When the ball finally falls to the ground, he gives a nonchalant shrug and retreats to his Toro Rosso paddock to prepare for a race he refers to as "one of the best in the year".
In front of fervent Spanish support, Alguersuari is hoping to emulate last season's achievement and score some points, but having endured a tough start to the new campaign, his place in the team has already been put in question.
"I really hope the season turns around a bit for me and from this weekend onwards we can have a much better season," he said.
"For one reason or another it was not really the best beginning for me, so hopefully we can finish in the points." With Australian driver Daniel Ricciardo confirmed to take part in Friday testing at every race this season - and impressing again yesterday finishing 12th fastest in the morning - it is inevitable either Alguersuari or teammate Sebastien Buemi will need to move on at the end of the season.

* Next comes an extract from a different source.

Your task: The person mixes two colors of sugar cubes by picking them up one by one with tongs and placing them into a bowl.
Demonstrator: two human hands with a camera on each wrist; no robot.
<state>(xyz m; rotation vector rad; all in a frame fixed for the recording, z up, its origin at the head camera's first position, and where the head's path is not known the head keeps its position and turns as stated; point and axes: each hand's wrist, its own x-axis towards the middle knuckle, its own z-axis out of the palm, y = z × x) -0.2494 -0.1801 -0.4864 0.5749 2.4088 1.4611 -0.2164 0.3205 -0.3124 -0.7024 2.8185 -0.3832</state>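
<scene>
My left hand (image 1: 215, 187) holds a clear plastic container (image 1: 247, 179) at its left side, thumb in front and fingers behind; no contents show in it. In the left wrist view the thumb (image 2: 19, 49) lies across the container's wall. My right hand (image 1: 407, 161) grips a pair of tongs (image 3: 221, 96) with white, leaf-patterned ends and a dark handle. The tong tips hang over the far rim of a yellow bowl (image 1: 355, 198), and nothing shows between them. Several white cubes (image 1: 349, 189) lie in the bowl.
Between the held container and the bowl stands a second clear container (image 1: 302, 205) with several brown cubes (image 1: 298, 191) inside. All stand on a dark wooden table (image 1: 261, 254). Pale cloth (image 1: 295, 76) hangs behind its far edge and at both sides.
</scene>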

Whether that means they will leave the sport or potentially - albeit unlikely - replace Mark Webber or Sebastian Vettel at Toro Rosso's sister team, Red Bull Racing, remains unknown.
Both Alguersuari and Buemi headed to Milton Keynes immediately after the Turkish Grand Prix earlier this month to carry out work in the constructors' champions' simulator, so the assessment - and investment - is ongoing.

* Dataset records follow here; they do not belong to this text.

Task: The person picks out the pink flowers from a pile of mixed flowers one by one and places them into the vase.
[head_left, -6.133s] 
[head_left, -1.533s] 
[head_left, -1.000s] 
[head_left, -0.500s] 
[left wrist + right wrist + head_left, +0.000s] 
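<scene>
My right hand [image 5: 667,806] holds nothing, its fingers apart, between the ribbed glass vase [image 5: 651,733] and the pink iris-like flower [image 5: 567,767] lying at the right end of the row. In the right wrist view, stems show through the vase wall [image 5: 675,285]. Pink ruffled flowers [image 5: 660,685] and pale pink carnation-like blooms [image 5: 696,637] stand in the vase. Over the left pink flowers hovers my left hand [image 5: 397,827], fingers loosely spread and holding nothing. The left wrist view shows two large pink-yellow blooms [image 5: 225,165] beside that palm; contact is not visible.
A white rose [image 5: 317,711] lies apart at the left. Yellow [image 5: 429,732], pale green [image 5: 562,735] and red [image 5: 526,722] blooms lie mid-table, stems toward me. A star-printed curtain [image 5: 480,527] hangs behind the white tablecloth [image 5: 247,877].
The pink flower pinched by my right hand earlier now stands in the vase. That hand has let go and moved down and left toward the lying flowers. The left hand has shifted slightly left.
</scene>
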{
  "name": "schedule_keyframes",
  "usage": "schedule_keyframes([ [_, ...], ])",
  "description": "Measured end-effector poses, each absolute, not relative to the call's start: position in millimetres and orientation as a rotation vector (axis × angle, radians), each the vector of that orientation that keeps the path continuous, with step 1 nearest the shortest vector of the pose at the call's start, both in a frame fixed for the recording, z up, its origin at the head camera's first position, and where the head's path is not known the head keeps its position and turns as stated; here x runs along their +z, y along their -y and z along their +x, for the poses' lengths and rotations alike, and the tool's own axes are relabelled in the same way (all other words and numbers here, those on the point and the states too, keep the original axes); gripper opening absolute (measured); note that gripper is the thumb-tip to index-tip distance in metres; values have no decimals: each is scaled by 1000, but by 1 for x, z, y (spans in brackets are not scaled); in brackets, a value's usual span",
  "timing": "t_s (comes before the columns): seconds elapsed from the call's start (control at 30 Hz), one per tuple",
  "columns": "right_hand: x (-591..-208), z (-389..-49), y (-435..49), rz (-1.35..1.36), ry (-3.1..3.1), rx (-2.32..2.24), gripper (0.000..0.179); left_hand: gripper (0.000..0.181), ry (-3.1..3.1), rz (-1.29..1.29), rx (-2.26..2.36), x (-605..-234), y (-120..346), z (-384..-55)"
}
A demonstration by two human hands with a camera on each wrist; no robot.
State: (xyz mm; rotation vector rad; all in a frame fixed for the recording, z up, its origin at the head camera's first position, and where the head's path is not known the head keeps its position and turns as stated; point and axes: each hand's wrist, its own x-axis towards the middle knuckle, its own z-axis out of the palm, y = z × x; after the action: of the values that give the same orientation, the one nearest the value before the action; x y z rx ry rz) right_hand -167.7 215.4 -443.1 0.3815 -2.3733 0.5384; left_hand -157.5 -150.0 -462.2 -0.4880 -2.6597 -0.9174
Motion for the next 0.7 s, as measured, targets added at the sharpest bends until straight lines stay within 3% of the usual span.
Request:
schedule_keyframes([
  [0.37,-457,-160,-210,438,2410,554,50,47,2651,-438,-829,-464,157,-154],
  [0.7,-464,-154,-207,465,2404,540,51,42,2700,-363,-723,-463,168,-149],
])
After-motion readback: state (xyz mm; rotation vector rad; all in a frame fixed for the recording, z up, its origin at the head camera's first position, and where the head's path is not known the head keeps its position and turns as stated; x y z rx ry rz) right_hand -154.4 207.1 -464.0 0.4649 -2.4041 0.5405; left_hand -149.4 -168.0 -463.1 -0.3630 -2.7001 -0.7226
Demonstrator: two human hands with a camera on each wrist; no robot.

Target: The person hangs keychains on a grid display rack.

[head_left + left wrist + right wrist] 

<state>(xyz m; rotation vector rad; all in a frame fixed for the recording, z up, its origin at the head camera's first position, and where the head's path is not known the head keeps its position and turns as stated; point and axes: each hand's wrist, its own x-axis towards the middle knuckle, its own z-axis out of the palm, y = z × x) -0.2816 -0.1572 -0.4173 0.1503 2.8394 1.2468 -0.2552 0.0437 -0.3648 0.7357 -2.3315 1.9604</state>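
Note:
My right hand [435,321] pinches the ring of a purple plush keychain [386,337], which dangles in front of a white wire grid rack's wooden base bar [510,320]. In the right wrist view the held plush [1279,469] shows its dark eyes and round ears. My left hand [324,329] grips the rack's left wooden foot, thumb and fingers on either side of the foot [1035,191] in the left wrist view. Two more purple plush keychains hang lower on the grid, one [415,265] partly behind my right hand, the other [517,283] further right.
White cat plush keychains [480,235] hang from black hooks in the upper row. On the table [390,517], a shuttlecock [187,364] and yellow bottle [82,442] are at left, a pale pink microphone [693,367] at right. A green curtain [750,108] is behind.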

Speculation has increased that bad blood is boiling under between the two drivers.
When Alguersuari was asked whether there was tension between himself and his teammate, his answer was vague: "I don't know."

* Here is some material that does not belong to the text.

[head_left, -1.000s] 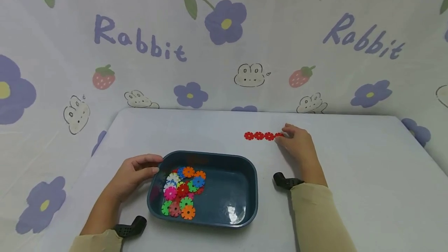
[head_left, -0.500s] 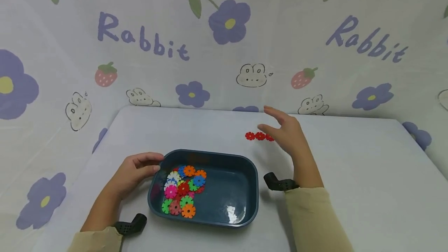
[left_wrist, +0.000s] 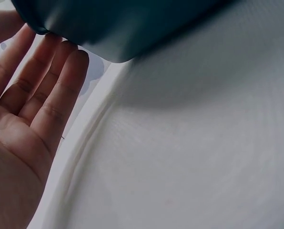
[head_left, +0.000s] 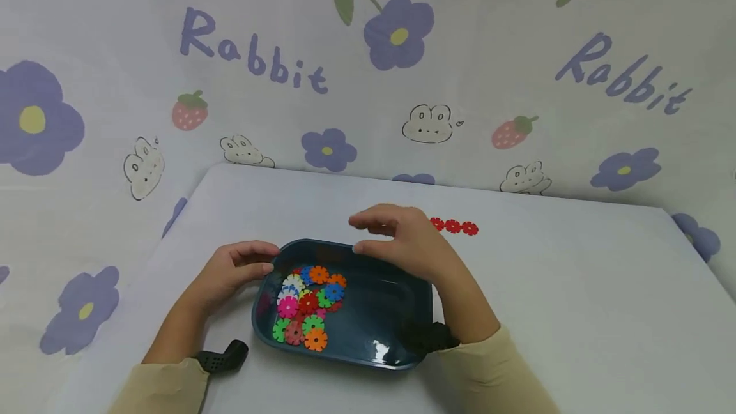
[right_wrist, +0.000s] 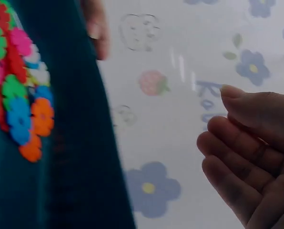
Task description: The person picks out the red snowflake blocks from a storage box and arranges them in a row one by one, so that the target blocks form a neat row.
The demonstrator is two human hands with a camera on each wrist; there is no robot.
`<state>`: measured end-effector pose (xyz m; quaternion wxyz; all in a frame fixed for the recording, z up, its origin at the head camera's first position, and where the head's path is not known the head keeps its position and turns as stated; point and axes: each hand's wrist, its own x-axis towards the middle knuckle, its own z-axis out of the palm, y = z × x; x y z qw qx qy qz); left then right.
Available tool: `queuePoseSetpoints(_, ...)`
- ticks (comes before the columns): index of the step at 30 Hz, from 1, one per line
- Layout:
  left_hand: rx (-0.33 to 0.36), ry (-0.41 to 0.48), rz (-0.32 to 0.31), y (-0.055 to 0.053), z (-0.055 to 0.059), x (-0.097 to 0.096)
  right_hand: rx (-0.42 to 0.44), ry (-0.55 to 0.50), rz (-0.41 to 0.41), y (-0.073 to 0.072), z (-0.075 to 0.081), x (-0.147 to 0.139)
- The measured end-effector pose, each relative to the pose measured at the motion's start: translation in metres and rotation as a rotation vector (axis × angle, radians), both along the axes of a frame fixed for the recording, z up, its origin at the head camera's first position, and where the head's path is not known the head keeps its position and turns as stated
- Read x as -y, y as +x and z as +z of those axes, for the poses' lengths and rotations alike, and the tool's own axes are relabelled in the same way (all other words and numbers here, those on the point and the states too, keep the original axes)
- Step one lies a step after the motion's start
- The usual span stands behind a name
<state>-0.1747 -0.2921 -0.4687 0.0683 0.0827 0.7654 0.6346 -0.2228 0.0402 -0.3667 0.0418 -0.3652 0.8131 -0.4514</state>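
Note:
In the head view my left hand (head_left: 232, 273) rests with relaxed fingers at the left corner of the dark blue tray (head_left: 368, 363). The left wrist view shows its fingertips (left_wrist: 77, 59) against the outer wall. My right hand (head_left: 405, 241) hovers over the tray's back rim, its thumb and fingers apart and nothing between them. Inside the tray's left half lie several colourful plastic snowflake discs (head_left: 315, 339): orange, green, blue, pink, white and red. Behind the right hand a straight row of red snowflake discs (head_left: 453, 226) lies on the table, its left end partly hidden.
The white table (head_left: 575, 286) meets a cloth backdrop (head_left: 345, 101) printed with flowers, rabbits and strawberries. A black camera mount sits on the left wrist (head_left: 224, 358) and another on the right wrist (head_left: 431, 337), which overlaps the tray's right side.
My right hand has let go of the right end of the red row and moved left and nearer, over the tray. The left hand stays at the tray's corner. The head view has shifted slightly.

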Motion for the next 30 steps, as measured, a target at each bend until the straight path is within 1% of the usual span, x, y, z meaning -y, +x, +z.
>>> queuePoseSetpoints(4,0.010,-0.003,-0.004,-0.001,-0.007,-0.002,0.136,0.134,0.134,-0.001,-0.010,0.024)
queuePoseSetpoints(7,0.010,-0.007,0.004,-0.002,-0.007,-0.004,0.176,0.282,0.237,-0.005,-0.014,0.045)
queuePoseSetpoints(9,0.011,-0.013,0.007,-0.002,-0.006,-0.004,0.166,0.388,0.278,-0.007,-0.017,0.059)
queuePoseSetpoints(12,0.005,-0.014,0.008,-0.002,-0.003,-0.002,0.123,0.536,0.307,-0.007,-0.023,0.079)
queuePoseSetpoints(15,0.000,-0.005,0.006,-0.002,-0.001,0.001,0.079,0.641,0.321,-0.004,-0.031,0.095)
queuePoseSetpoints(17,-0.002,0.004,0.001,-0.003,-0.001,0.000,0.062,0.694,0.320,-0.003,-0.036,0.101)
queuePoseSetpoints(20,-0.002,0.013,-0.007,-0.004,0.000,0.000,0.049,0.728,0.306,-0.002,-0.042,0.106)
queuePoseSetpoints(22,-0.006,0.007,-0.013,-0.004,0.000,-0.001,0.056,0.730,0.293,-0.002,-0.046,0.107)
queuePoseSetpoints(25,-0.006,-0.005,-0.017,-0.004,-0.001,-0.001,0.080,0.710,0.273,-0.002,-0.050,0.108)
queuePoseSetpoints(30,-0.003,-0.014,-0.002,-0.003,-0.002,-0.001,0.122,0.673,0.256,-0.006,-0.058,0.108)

Buemi, in contrast, said he was not worried for his own future.
"I'm calm, because regardless of results I've always done my maximum and, compared to my teammate, I've never done badly," Buemi said. "Last year, I scored more than him and I did better than him in qualifying, too."
Franz Tost, the team principal at Toro Rosso, confirmed in Istanbul that Ricciardo will race in 2012, but he insisted there will be no change mid-season, a fact Alguersuari says was confirmed to him earlier this week.
Even if it takes until December, were the Spaniard to slip out of the sport, it would mark a relatively short F1 career - although not one without its milestones.
On July 22, 2009, Alguersuari became the youngest driver to be awarded an F1 race seat when he replaced Sebastian Bourdais aged 19 years and 121 days.
The Catalan driver's forename is pronounced "hi-me", but there was no room for reflection as he took part in his first race just four days later at the Hungarian Grand Prix in Budapest.
"I am aware that I'm facing a very tough challenge," he said at the time. "Coming into Formula One is never easy, coming into Formula One in the middle of a season is even harder and doing so without any testing is really difficult."
He came 15th on his debut, ahead of teammate Buemi, but only managed to finish twice more in the remaining seven races.
He improved in his first full season, scoring points in Malaysia, Spain and Abu Dhabi, but this year has got gradually worse. Eleventh in Australia was followed by 14th in Malaysia. In China, having managed a career-best seventh in qualifying, he was forced to retire when a wheel came loose after his first pit-stop. In Istanbul, he managed only 16th.
"I am struggling a bit in the race," he said. "We did not have the chance to finish China or Malaysia in good conditions, but in general we have good experiences.
"We have potential to improve. This year the car is more competitive - we have shown it in qualifying.
"If the strategy is right and we know what to do with the tyres, then it's possible to score some points, which would be amazing."